Once you find the line below that has "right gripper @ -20", output it and every line after it exactly, stopping after the line that has "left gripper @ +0", with no pictures.

^^^^^^^^

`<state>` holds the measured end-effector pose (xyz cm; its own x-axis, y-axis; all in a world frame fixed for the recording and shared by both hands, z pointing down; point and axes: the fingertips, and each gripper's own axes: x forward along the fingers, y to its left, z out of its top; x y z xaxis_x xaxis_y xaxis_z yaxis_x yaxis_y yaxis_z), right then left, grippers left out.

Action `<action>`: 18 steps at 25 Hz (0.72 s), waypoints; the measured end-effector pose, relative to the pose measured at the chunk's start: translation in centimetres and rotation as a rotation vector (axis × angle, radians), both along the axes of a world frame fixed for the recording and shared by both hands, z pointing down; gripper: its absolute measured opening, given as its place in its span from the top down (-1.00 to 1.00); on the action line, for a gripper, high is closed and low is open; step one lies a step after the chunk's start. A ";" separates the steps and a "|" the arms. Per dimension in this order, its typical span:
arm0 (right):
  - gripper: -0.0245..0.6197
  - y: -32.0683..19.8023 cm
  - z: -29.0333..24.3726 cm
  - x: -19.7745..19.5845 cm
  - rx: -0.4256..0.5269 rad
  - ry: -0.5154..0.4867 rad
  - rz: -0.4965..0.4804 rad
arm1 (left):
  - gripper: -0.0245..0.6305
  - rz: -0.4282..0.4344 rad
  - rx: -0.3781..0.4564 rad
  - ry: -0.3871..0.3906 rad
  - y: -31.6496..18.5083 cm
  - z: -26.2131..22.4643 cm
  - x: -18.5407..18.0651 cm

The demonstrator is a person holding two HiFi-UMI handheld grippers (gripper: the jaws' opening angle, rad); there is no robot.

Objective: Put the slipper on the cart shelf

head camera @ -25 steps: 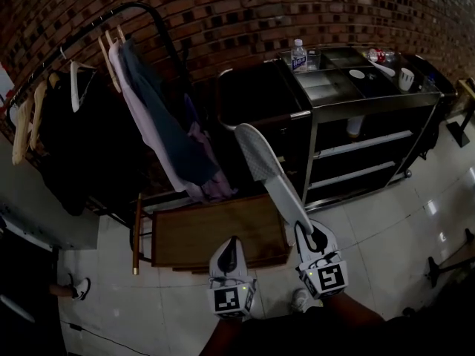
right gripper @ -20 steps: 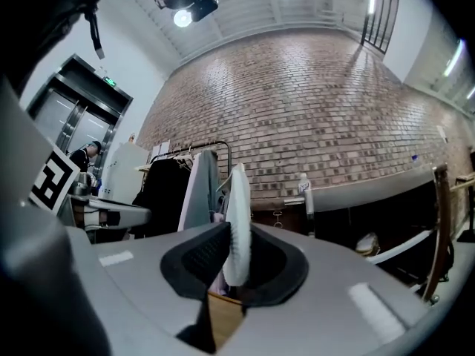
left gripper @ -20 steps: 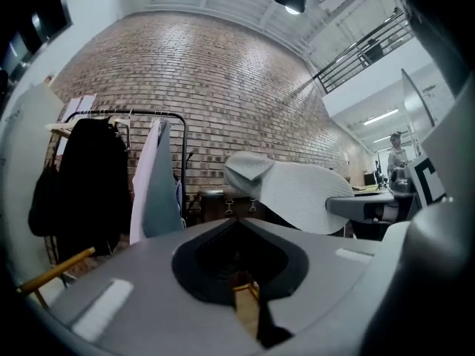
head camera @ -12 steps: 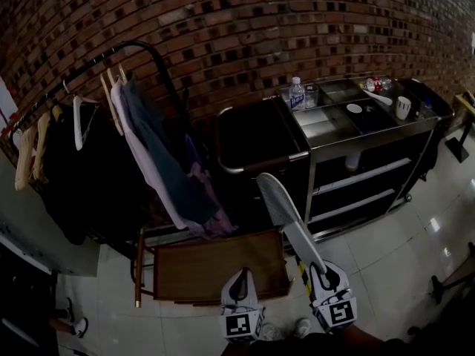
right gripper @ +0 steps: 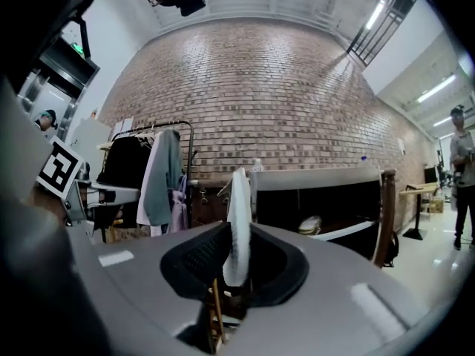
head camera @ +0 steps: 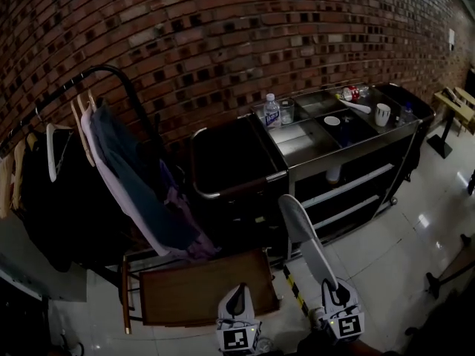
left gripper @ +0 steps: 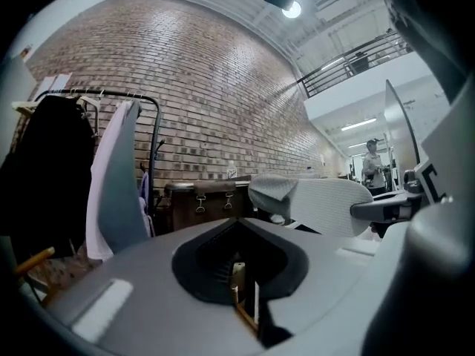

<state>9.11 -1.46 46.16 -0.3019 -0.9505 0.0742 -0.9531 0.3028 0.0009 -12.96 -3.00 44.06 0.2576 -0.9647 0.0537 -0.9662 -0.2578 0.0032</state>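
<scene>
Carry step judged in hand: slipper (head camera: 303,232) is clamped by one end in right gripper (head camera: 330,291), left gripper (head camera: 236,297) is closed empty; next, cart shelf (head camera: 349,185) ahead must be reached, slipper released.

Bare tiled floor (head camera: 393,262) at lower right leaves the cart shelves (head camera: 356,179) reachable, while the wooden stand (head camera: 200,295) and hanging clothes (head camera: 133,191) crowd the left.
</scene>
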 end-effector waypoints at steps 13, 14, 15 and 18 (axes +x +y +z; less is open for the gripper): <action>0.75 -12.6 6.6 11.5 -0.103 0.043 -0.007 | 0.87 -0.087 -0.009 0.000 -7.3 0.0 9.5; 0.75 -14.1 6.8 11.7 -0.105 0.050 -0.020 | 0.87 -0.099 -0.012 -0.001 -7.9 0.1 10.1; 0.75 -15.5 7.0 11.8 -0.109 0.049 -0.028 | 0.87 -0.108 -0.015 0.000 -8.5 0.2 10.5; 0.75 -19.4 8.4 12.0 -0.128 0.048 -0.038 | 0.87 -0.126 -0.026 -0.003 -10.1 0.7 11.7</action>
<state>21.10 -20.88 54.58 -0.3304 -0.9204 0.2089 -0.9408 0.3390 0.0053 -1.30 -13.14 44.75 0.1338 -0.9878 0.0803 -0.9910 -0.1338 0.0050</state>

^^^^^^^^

*RESULT FOR THIS EXERCISE*
right gripper @ -20 steps: 
left gripper @ -20 steps: 
head camera @ -12 steps: 
right gripper @ +0 steps: 
head camera @ +0 steps: 
left gripper @ +0 steps: 

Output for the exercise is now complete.